Endülüs’de yetişen büyük botanik âlimi ve eczacıdır. İsmi, Abdullah bin Ahmed el-Mâlikî olup, künyesi Ebû Muhammed’dir. Lakabı Aşşâb’dır. Endülüs’ün bir sahil şehri olan Mâlika’da doğdu. Babası mütehassıs bir baytar olduğundan İbn-i Baytar adıyla meşhûr oldu.
İbn-i Baytar, İbn-i Rûmiyye diye bilinen meşhûr âlim Ebü’l-Abbâs Ahmed bin Muhammed’den ilim öğrendi. Arabça’ya az çok yanlış olarak geçmiş olan bitki isimlerini düzeltti.

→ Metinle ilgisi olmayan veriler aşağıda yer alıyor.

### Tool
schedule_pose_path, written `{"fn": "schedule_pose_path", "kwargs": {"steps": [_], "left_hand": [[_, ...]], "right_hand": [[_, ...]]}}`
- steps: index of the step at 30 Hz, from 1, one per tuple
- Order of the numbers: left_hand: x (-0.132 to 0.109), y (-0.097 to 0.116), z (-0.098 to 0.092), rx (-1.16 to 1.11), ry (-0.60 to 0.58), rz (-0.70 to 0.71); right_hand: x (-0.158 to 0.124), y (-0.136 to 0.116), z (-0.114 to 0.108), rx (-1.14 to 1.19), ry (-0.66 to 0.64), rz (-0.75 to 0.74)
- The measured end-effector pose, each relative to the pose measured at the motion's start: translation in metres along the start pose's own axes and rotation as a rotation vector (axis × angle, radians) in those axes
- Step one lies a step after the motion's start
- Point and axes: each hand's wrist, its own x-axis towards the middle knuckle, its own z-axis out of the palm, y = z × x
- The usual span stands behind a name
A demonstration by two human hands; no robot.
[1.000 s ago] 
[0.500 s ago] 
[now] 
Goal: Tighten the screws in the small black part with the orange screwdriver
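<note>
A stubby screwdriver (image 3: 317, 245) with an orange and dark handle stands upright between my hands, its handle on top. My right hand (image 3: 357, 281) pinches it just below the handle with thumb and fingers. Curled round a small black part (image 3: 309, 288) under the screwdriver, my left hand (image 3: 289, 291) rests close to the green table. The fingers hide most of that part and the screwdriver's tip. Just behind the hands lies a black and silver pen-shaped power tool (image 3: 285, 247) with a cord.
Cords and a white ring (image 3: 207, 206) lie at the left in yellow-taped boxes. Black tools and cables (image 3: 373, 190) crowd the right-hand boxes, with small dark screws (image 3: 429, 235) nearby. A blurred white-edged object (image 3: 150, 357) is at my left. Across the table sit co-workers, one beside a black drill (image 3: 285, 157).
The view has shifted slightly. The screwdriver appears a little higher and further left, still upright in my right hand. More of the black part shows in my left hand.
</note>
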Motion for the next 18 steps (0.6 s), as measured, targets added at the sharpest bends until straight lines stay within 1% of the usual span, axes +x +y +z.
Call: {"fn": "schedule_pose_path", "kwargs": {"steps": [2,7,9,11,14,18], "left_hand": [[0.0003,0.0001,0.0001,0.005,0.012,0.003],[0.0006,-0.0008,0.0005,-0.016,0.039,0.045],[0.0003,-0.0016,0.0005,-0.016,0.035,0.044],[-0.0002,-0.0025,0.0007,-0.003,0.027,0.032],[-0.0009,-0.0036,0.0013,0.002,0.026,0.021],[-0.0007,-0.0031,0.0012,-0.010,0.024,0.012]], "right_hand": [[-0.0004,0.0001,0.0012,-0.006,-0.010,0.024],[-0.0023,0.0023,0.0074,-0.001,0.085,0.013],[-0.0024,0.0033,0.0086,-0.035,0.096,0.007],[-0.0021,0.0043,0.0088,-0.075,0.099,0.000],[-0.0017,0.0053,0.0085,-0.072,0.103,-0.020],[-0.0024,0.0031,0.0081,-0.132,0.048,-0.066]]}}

İbn-i Baytar; deney, gözlem ve incelemeleri neticesinde bir konu hakkında sonuca varmasıyla meşhûr oldu. İncelediği hususlarda, o mevzu ile alâkalı nakillerin doğruluğu ve güvenilirliğini iyice araştırdı. Böylece, botanik ilminin gelişmesine, bu araştırma ve görüşleri ile pek çok te’sirleri oldu. Otların hususiyetlerini çok iyi bilirdi. Bitkileri incelemek suretiyle çok güzel ilâçlar yaptı. İbn-i Baytar, ayrıca tarlada yetişen ve mahsûllere zarar veren otları da tedkik eden ilk âlimdir. Bu sebeble muhtelif çeşitlere ait kolleksiyonlar yaptı. Günümüze kadar devam eden ve hâlâ kullanılan bitki kolleksiyonları yapma fikri ona aittir.
Eserlerinde bin dört yüz kadar bitkiyi tek tek inceledi. Bunlardan hangi ilâçlar yapılabileceğini tedkik etti. Bu ilâçların kimyevî yapılarını ve hastalıkları önlemedeki te’sir derecelerini en ince teferruatına kadar anlattı. Bir liste hâlinde sunduğu bu bitki ve ilâçların üç yüz tanesi tamamen kendi keşfiydi. Bu ilâçların ve bitkilerin tedâvîde nasıl kullanılacağını anlatırken, kendi deneylerini de ilâve etti. İbn-i Baytar, ayrıca hayvanlar üzerinde de araştırmalar yaptı. Ehlî ve vahşî hayvanlar hakkında bâzı tasniflerde bulundu.